TASK: Set down a precise copy of the whole listing.
[Opening DATA SECTION section]
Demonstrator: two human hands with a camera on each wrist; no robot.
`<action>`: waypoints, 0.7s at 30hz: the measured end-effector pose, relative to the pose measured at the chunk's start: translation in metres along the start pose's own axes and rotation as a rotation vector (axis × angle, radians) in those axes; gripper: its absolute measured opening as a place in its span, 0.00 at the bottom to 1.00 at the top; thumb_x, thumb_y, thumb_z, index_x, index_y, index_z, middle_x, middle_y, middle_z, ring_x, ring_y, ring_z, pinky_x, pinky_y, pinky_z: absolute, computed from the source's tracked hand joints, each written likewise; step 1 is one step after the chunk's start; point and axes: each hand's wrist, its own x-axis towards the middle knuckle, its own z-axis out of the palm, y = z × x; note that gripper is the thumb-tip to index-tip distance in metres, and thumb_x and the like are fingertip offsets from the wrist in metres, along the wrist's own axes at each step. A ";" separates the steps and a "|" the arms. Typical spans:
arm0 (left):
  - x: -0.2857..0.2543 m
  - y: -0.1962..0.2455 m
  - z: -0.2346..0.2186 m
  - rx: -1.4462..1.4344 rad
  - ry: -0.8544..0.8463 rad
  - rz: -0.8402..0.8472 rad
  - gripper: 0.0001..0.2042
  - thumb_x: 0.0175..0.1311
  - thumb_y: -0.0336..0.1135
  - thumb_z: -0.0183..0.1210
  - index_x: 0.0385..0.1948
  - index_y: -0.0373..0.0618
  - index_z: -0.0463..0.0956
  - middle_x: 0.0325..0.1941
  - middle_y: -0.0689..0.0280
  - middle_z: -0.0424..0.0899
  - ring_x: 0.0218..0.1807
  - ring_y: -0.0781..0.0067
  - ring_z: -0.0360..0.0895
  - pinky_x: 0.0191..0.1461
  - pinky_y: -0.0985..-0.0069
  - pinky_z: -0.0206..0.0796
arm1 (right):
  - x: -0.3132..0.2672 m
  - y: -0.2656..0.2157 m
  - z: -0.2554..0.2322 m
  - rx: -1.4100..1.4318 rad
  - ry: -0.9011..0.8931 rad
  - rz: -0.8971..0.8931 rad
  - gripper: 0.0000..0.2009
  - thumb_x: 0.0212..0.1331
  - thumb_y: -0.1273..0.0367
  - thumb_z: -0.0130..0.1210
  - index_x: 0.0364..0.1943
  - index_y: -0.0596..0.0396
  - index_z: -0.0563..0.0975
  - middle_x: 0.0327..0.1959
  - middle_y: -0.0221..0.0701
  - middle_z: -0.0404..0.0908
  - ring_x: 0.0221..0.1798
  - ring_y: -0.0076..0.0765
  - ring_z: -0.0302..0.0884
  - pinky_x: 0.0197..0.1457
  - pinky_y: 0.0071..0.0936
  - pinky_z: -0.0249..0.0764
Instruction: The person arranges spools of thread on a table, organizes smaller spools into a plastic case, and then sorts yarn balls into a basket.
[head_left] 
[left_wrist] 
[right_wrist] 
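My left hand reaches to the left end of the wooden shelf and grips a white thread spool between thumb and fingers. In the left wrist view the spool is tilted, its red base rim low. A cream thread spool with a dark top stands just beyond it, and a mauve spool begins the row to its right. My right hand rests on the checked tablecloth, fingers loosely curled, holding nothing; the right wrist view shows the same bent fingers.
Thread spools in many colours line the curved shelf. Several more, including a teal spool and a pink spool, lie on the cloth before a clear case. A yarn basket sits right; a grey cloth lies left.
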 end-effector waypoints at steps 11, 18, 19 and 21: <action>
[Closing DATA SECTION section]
OUTPUT OF THE TASK:
Demonstrator: two human hands with a camera on each wrist; no robot.
`<action>`: waypoints, 0.7s at 30hz: the measured end-effector pose, relative to the pose measured at the chunk's start: translation in metres along the start pose's own axes and rotation as a rotation vector (axis × angle, radians) in those axes; gripper: its absolute measured opening as a place in its span, 0.00 at the bottom to 1.00 at the top; thumb_x, thumb_y, thumb_z, index_x, index_y, index_z, middle_x, middle_y, middle_z, ring_x, ring_y, ring_z, pinky_x, pinky_y, pinky_z: absolute, computed from the source's tracked hand joints, each written likewise; step 1 is one step after the chunk's start; point and axes: each hand's wrist, its own x-axis towards the middle knuckle, its own z-axis out of the palm, y = z × x; note that gripper is the thumb-tip to index-tip distance in metres, and thumb_x and the like are fingertip offsets from the wrist in metres, along the wrist's own axes at each step. A ";" separates the steps and a "|" the arms. Typical spans:
arm0 (left):
  - x: -0.2857..0.2543 m
  - y: -0.1962..0.2455 m
  - z: -0.2346..0.2186 m
  - rx: -1.4462..1.4344 rad
  - ry: -0.8544..0.8463 rad
  - rz: -0.8402..0.8472 rad
  - gripper: 0.0001..0.2042
  - thumb_x: 0.0175..0.1311
  - thumb_y: -0.0336..0.1135
  - thumb_z: -0.0183..0.1210
  - index_x: 0.0385..0.1948
  - index_y: -0.0373..0.0618
  - index_z: -0.0463..0.0956
  - middle_x: 0.0325..0.1941
  - middle_y: -0.0689..0.0280
  - middle_z: -0.0424..0.0899
  - ring_x: 0.0218..0.1807
  - ring_y: -0.0781..0.0067
  - ring_z: -0.0360..0.0895
  - pinky_x: 0.0191..0.1461
  - pinky_y: -0.0985..-0.0069
  - pinky_z: -0.0206..0.0796
arm1 (right):
  - x: -0.3132..0.2672 m
  - y: -0.2656..0.2157 m
  - z: -0.2554..0.2322 m
  - rx: -1.4100..1.4318 rad
  - ry: -0.9011..0.8931 rad
  - rz: -0.8971..0.8931 rad
  - gripper: 0.0000..0.2009
  - thumb_x: 0.0212..0.1331
  - thumb_y: -0.1273..0.0367
  - thumb_z: -0.0130..0.1210
  - index_x: 0.0364..0.1943
  - index_y: -0.0596..0.0396
  - index_z: -0.0563..0.0975
  - middle_x: 0.0327..0.1959
  - middle_y: -0.0221..0.0701
  - middle_z: -0.0404..0.0908
  - ring_x: 0.0221..0.1798
  - ring_y: -0.0076..0.0765
  - ring_z: -0.0302..0.0884
  - pinky_x: 0.0197..0.1457
  - pinky_y: 0.0071..0.0936
  - pinky_z: -0.0249..0.0764
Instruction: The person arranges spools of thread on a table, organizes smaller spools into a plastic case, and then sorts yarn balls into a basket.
[head_left] 
[left_wrist] 
[right_wrist] 
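My left hand reaches to the left end of the wooden shelf and grips a white thread spool between thumb and fingers. In the left wrist view the spool is tilted, its red base rim low. A cream thread spool with a dark top stands just beyond it, and a mauve spool begins the row to its right. My right hand rests on the checked tablecloth, fingers loosely curled, holding nothing; the right wrist view shows the same bent fingers.
Thread spools in many colours line the curved shelf. Several more, including a teal spool and a pink spool, lie on the cloth before a clear case. A yarn basket sits right; a grey cloth lies left.
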 end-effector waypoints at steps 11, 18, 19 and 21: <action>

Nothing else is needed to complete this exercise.